__Exercise__: State the number of lines in the records underneath where the word "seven" turns up, and say nothing else.

=-=-=-=-=

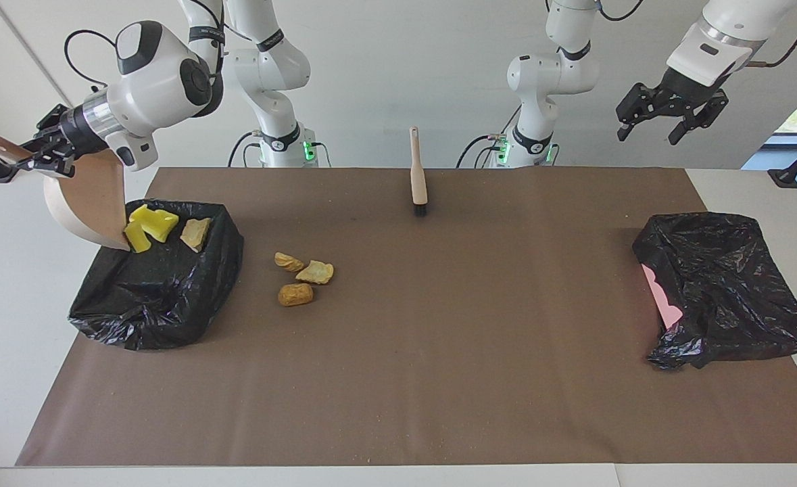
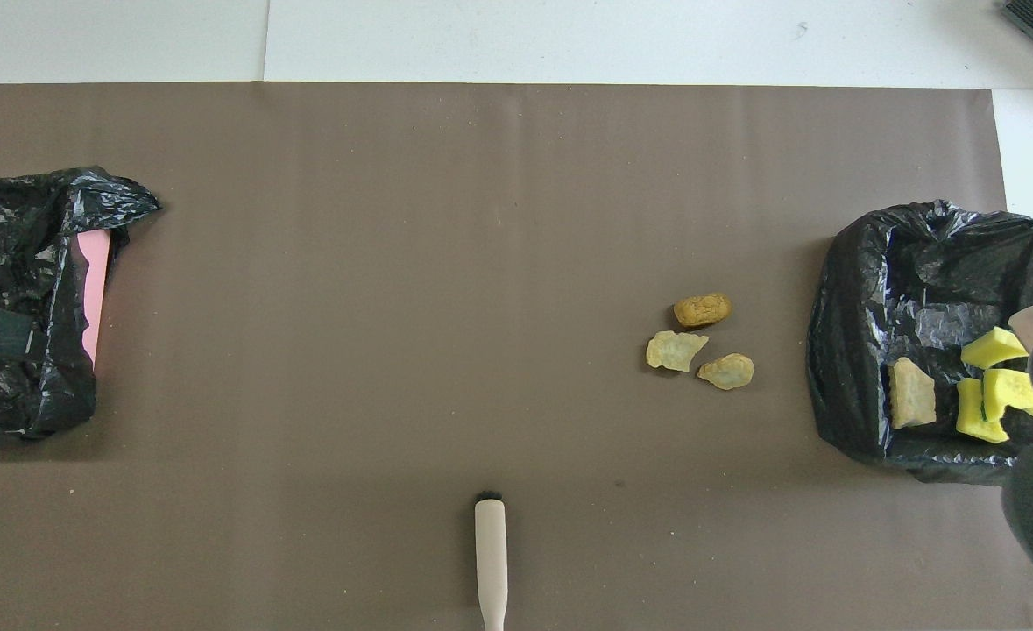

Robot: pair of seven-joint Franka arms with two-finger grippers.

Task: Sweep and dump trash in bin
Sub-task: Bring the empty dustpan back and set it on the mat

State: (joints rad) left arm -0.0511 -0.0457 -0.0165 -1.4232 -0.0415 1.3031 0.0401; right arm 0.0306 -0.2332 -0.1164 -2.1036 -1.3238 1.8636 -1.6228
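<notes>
Brown paper [image 1: 439,352] covers the desk. Right gripper [image 1: 23,154], fingers clamped on the dustpan [image 1: 90,203], tilts it over the bin [image 1: 161,284]. Left gripper [image 1: 672,118] waits, fingers apart.

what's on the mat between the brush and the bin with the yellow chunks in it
Three tan-brown pieces lie in a cluster on the brown mat between the brush and the bin, close to the bin. The rest of that stretch is bare. Both views show it.

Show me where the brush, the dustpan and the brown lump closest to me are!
brush [image 1: 418,177]: facing view, on its pale handle.
dustpan [image 1: 94,199]: facing view, on its tan inner face, tipped over the bin.
brown lump [image 1: 295,294]: facing view, on its middle, on the mat.
</notes>
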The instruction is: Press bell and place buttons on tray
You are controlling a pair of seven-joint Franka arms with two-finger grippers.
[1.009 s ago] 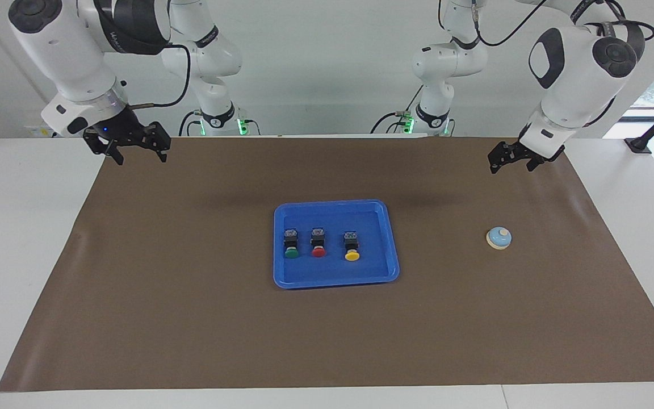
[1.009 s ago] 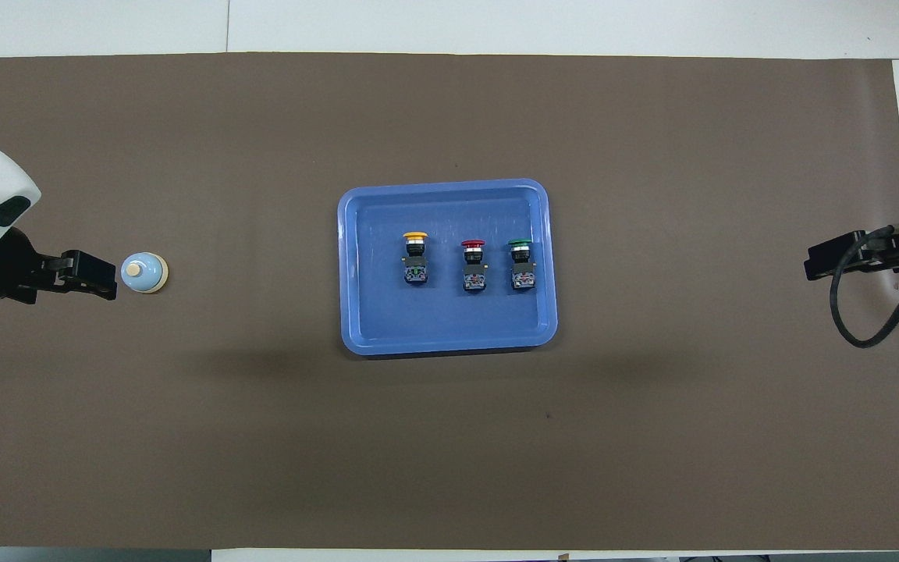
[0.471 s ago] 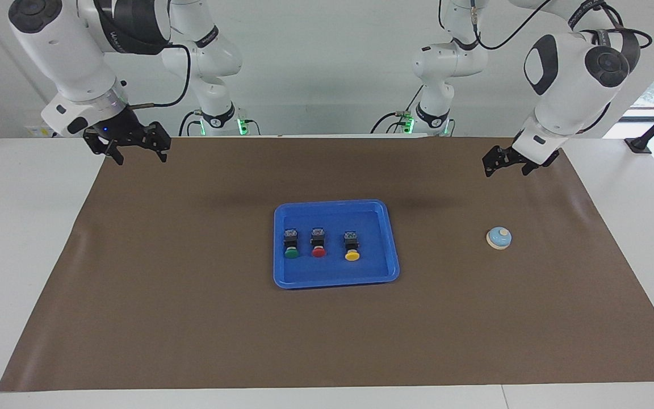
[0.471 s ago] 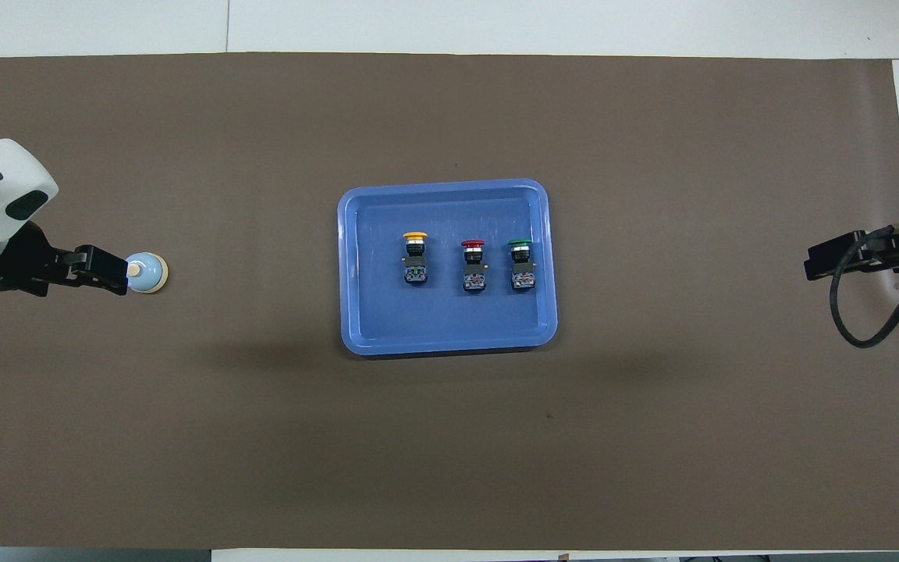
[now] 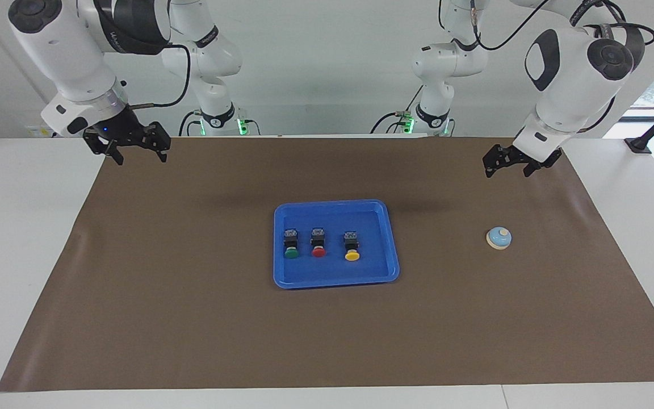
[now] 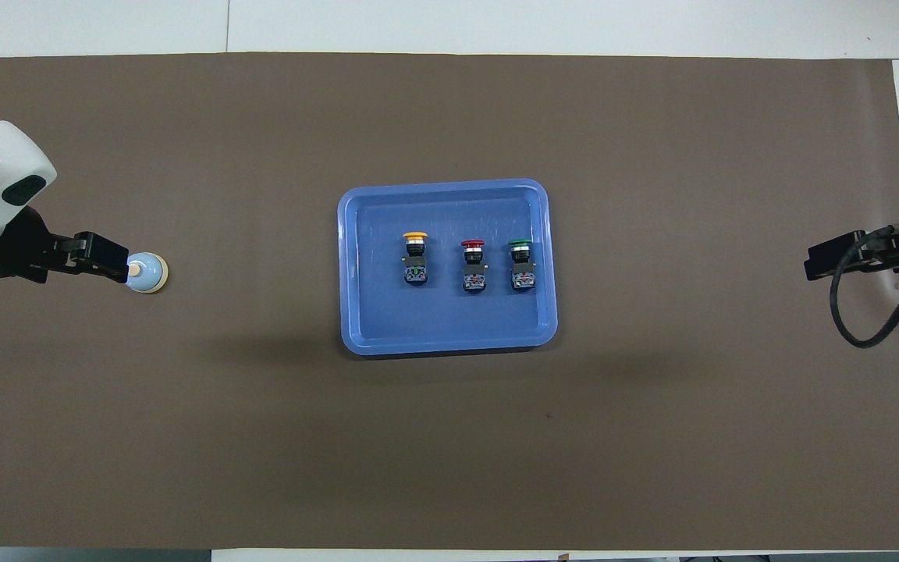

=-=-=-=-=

__Task solution__: 2